Teaching an old plant some new tricks
The older we get, the more many of us can become set in our ways. We’ve been there, done that, got the T-shirt, so to speak.
Doing something new may not always sound particularly appealing.
And when you’ve become something of legend during your time, change can be even harder.
The legend in this case is more of a landmark — Denver Water’s Moffat Treatment Plant.
Built in 1937, Moffat is one of three Denver Water plants that provide 1.5 million people across the Denver metro area with clean drinking water every day.
It has operated relatively quietly, often going unnoticed in a mainly residential Lakewood area for more than 80 years. However, those who have toured the facility will tell you that first place you see when you walk in is a one-of-a-kind architectural marvel.

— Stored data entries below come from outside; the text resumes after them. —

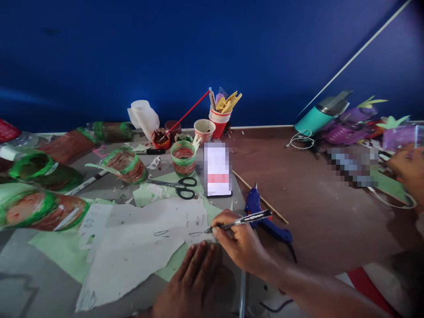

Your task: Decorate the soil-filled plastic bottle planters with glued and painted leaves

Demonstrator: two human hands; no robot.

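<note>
My right hand [236, 240] grips a black pen [251, 217], its tip touching the right part of a torn white sheet of paper [132, 247]. Small outlined shapes are drawn on that sheet, several near the pen tip and more at its lower left corner. Fingers stretched out, my left hand [194, 278] lies flat at the lower right edge of the paper. Green paper [59, 249] shows under the white sheet. Beyond the hands a phone [217, 170] with a lit, blurred screen lies on the table. Black-handled scissors [185, 187] rest left of the phone.
A blue glue gun [261, 214] and a thin wooden stick [265, 201] lie right of the phone. Painted green-and-brown containers [183, 161] stand at left and centre. Paper cups [220, 121] line the wall. Another person's hand [407, 165] is at far right, near a turquoise bottle [314, 119].
</note>
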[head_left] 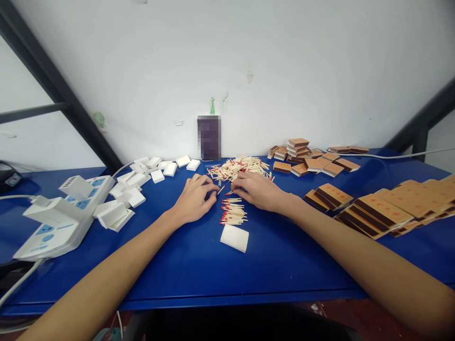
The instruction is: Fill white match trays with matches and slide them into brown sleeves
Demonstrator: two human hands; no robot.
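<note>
My left hand (195, 199) and my right hand (256, 190) rest on the blue table (185, 265), fingertips pinched toward each other at the near edge of a loose pile of red-tipped matches (239, 166). Each pinches a match or two at its fingertips. Between and just below the hands lies a small aligned bundle of matches (232, 212). A white matchbox tray (234, 237) sits in front of the bundle, closer to me.
Several white inner trays (137, 185) lie at the left, beside a white power strip (62, 213) with plugs. Brown matchbox sleeves are stacked at the back right (305, 158) and in rows at the right (387, 210). A dark pixelated object (209, 137) stands by the wall.
</note>
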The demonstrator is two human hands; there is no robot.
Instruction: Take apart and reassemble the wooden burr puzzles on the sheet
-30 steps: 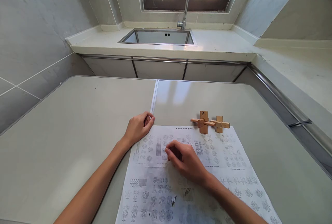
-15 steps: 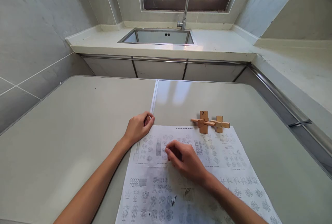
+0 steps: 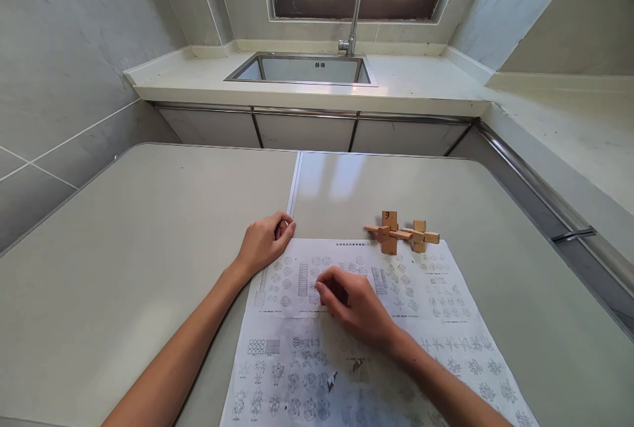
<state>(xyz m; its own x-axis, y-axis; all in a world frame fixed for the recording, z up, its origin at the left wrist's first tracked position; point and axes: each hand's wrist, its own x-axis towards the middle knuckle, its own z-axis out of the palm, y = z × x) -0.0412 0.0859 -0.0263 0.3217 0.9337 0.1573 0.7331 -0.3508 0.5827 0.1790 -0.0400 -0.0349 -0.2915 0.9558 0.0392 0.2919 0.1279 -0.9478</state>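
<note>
A large printed sheet point(image 3: 376, 381) with rows of small puzzle diagrams lies on the table, worn through in a few spots. My left hand point(image 3: 265, 240) rests in a loose fist by the sheet's far left corner, with nothing visible in it. Over the upper middle of the sheet is my right hand point(image 3: 351, 298), its fingers curled in and the hollow between them bare. Two wooden interlocking puzzles stand at the sheet's far edge: a larger one point(image 3: 389, 232) marked with a dark character, and a smaller one point(image 3: 419, 237) close to its right.
The pale table point(image 3: 123, 268) has a seam strip point(image 3: 294, 183) running away from me. Beyond it is a counter point(image 3: 188, 87) with a sink point(image 3: 302, 70) and a curved faucet point(image 3: 354, 4) beneath a window. Another counter point(image 3: 584, 130) runs along the right side.
</note>
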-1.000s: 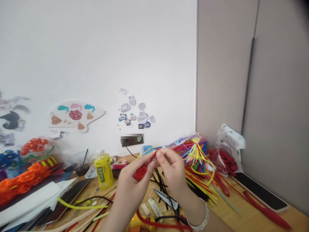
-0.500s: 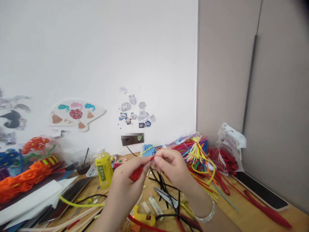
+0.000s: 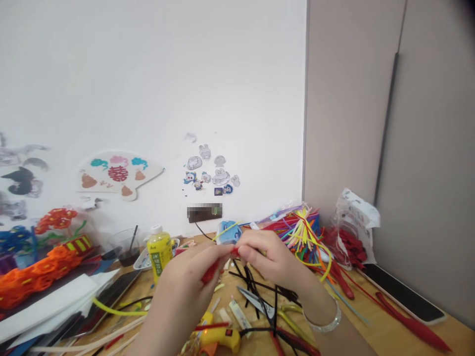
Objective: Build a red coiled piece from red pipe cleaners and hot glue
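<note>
Wooden table runs back to a white wall, grey panel boxing in the right; spare room's mostly upward. Left hand and right hand both have fingers pinched on a red fuzzy piece between them. Scissors, black strips and a yellow glue gun clutter the tabletop below. Fingers hide most of the piece, so can't make out its shape.

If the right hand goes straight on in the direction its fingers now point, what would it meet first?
The red piece that the right hand pinches is right at its fingers; just beyond, probably the left hand, though depth is unclear.
</note>
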Tool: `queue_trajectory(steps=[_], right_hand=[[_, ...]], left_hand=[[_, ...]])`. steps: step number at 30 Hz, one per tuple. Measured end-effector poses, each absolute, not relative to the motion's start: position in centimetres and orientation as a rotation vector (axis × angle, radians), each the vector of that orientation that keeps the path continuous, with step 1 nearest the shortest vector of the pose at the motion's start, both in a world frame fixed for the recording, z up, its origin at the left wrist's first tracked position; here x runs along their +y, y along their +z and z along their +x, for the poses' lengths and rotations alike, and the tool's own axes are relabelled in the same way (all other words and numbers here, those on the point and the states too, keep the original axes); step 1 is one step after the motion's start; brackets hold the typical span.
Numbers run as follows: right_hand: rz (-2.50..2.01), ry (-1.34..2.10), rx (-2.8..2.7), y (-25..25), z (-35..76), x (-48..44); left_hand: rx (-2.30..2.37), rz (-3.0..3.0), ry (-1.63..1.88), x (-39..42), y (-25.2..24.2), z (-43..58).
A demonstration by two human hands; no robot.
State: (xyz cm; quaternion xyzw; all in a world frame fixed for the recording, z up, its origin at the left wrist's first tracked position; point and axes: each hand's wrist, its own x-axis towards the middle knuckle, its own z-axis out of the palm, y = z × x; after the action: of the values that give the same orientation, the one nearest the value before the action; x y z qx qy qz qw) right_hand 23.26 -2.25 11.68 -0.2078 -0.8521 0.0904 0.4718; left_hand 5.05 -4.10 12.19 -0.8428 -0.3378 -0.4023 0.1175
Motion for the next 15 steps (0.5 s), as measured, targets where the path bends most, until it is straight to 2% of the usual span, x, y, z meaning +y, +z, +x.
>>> queue_trajectory(steps=[6, 15], right_hand=[[-0.516, -0.066, -2.227, 11.3, 23.6, -1.7], [-0.629, 0.096, -1.663, 10.1, 21.6, -0.9]], left_hand=[[-1.044, -2.439, -0.969, -4.4, 12.4, 5.5], [-0.966, -2.268, -1.143, -3.6, 11.0, 7.3]])
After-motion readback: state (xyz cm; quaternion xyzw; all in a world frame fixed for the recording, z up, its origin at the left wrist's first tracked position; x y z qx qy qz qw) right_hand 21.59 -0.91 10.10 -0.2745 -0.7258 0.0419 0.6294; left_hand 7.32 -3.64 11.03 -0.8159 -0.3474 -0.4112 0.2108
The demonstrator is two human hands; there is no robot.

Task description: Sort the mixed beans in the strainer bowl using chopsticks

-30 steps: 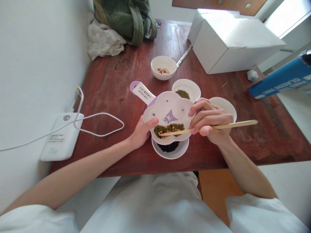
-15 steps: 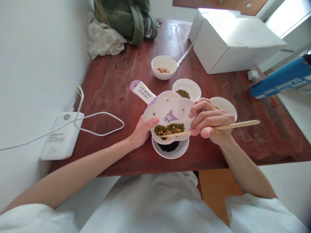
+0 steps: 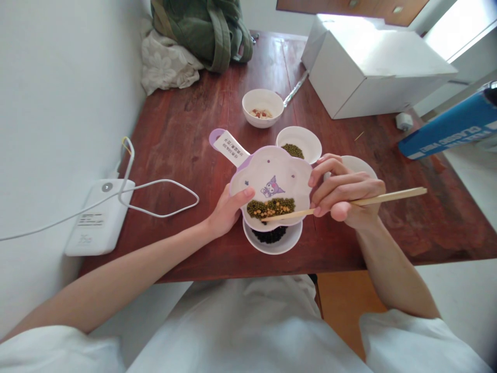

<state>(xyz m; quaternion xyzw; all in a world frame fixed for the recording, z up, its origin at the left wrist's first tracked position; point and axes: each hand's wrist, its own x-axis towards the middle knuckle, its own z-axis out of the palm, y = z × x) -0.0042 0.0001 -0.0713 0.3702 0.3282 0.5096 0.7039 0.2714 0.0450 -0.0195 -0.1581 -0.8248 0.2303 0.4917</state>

But as the Moffat plant aged and the metro area continued to grow, Denver Water decided to build a new treatment plant, the Northwater Treatment Plant, near Ralston Reservoir.
And the end seemed near for Moffat.
But as the band Semisonic so eloquently sang in their song "Closing Time:" “Every new beginning
comes from some other beginning's end.”
“Once we determined we would build Northwater rather than trying to renovate Moffat, the challenge became what to do with the Moffat plant,” said Pete McCormick, project manager for the North System Renewal Project, which includes the Northwater Treatment Plant.
“We think the decision we came to will not only help us operate more efficiently, but it will also save our ratepayers’ money.”
After the Northwater plant opens in 2024, Moffat Treatment Plant will continue to operate at a reduced capacity until all North System Renewal projects have been completed — including the Gross Reservoir Expansion Project. Moffat also will continue to store treated drinking water, just like it does now. But much of that stored water will be treated at the Northwater plant, then piped down to Moffat.
Moffat also will continue to store treated drinking water, just like it does now. But much of that stored water will be treated at the Northwater plant, then piped down to Moffat.
Simply put, Moffat won’t treat much water on-site once the new Northwater plant opens, but the old plant will remain an integral part of Denver Water’s system.
“By keeping Moffat online at a reduced rate and only building Northwater to the size we need now, with the ability to expand in the future, we’ll save between $60 million and $80 million compared to what it would have cost to just replace Moffat,” said Tom Roode, chief operations and maintenance officer at Denver Water.
“This option provides us with the flexibility to increase capacity at the new facility when it’s needed, instead of paying for additional space that isn’t necessary now.”
Denver Water is currently readying Moffat for its new duties.
A lot of construction will be starting at the normally quiet plant in the coming months, including:
- Extending Conduit 16 through the Moffat site. This is the large, underground pipe that will bring clean drinking water from the Northwater Treatment Plant to existing underground storage tanks at Moffat. The water will be stored at Moffat until it’s released into our distribution system when our customers need it.
- Adding a carbon dioxide system to Moffat’s existing headworks building. This will allow plant operators to adjust the pH levels of the water coming from the new Northwater plant before it is sent on to homes and businesses. Adjusting pH levels in the water is a key part of Denver Water’s Lead Reduction Program.
- Repurposing existing pretreatment basins to allow for efficient pipe routing and storage of water used for cleaning and draining Conduit 16.
In keeping with our good neighbor commitment, Denver Water is communicating with residents in the neighborhood about construction work, expected impacts and hours crews will be working. Crews also will make every effort to contain dirt and dust associated with the project on the Moffat site.
When the work is done, hopefully by January 2024, the Moffat plant and surrounding area shouldn’t look much different from how the site has looked for decades.
In the meantime, we ask that you give us some patience.
Sometimes it takes a while to teach an old plant some new tricks.